I've never blogged before. For my first adventure this is my journey, and antics about anything from trying to conceive, to my frustrations, and everything in between. I hope you enjoy.
Thursday, October 21, 2010
bills, bills, bills.
"Worrying is like a rocking chair, it gives you something to do, but it gets you nowhere."
It's been a long time since I've updated. For many reasons. This month has been hell for us, because of bills, storms, and a bunch of other random things. We were doing ok before, but now when payday comes we are forced to pay half of the bills, and buy what we need, then are left with only enough money for gas to get to work for the next two weeks. It's not usually like this, and I'm not quite sure why all of a sudden things got so tight. I'm just a ball of worries though. Worries that we are going to get a shut off notice for our power, or telephone and have to go get a payday loan to prevent it from happening.
The power is almost paid off, and the phone bill is paid off until next month that is, so I guess thats something. Though I suppose it's understandable why the power bill is so high. The summer months always run very warm here (No AC, in 120 degree weather? I think not.) So it should start going down some, but until then we still have 180.00 to pay that's past due, and i'm praying we can pay it off on time. Though I suppose getting the payday loan wouldn't be all too horrible. Just transferring the bill somewhere else, and paying on it each month, but i'd rather not pay the finance charges.
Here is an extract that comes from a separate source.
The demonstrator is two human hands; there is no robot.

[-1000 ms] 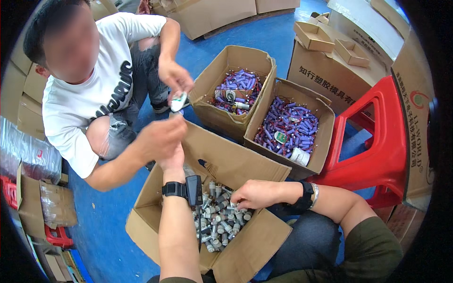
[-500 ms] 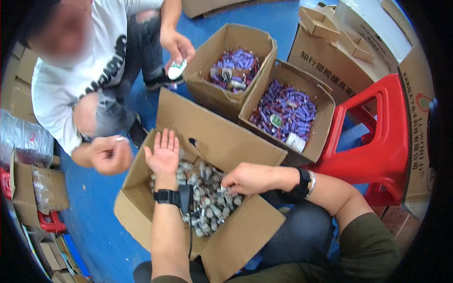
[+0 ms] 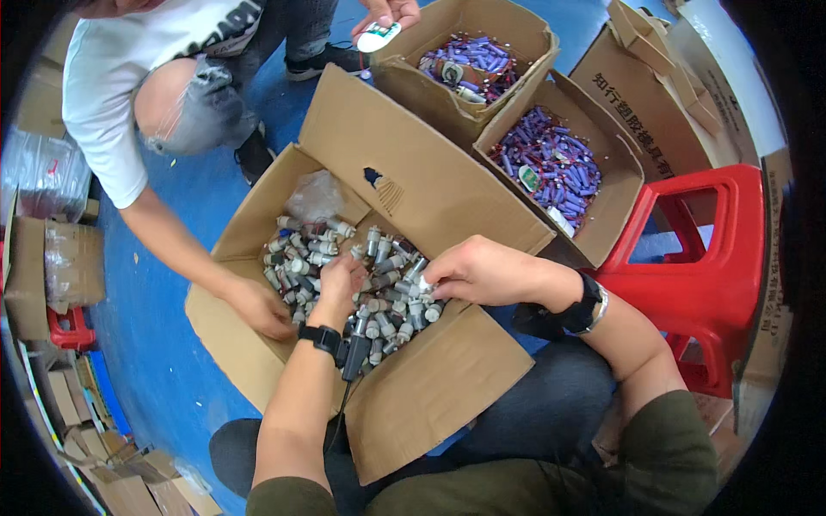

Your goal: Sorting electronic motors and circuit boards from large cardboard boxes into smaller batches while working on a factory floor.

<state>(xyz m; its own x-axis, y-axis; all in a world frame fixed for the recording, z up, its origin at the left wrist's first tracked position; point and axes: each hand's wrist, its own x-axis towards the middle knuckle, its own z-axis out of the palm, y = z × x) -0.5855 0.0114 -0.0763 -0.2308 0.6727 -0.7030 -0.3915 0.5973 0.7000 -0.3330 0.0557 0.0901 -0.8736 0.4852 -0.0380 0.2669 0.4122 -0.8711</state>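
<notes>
An opened cardboard box (image 3: pixel 413 421) in front of me holds a heap of small grey cylindrical motors (image 3: pixel 379 325) with whitish caps. My left hand (image 3: pixel 342 282) reaches down into the heap, fingers curled in among the motors; what they close on is mostly hidden. Over the heap's right side, my right hand (image 3: pixel 482 271) pinches a small white piece (image 3: pixel 425 285) between thumb and fingers. A co-worker's hand (image 3: pixel 261 310) rests inside the box's left side, by the motors. That person's other hand (image 3: pixel 391 15) holds a white oval part (image 3: pixel 379 36) with a green board.
Two cartons of purple-wrapped cylindrical cells with red wires, a far carton (image 3: pixel 516 96) and a nearer carton (image 3: pixel 609 225), stand beyond the box. A red plastic stool (image 3: pixel 688 258) is at the right. A clear plastic bag (image 3: pixel 317 196) lies inside the box. Flattened cardboard lies at lower left.
My left hand, palm up and open before, has turned over and gone down into the motors. The co-worker's near hand has moved into the box. My right hand keeps its pinch.
</notes>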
My cycle has been wacked this month too. Not sure if I've O'd yet, temps keep going up and down, but I think the only reason for that is because of the way i've been temping. I'm pretty sure I sleep with my mouth open most nights. So next month I'm going to do it vaginally, and hope for the best. I've been trying to keep my mind off of everything, but it's just not working. Whenever my mind wanders it wanders to the bills to be paid, and when are we next going to be paid, and how much will it be, and will it be enough? I've tried reading to help with this, but it only holds my attention for little spurts of time.
Halloween is coming up, and i've tried focusing on that, and maybe that's why i'm anxious as well. The first time all month, i'll be getting out of the house and doing something fun, and around people I enjoy. I'm just sick of feeling like one big ball of anxiety. I get that enough with TTC, I don't want it to hang around because i'm looking forward to something!
I just have to keep telling myself, it will work out. Yes, having no money sucks, but we could be in a much worse situation. At least we are getting money to pay the bills, at least we will have the money to pay back the payday loan place, should we have to get one. Even though rent is sky high, at least we have a place to live. Even though we cannot eat out as much as we used to, at least we still have food to eat. Even though it cost an arm and a leg, at least we got the car insurance paid, and we can still drive to work--and it's one less bill to worry about. And even though friends are scarce, and we hardly see them, at least we do see them once in awhile, and we do have family who loves us.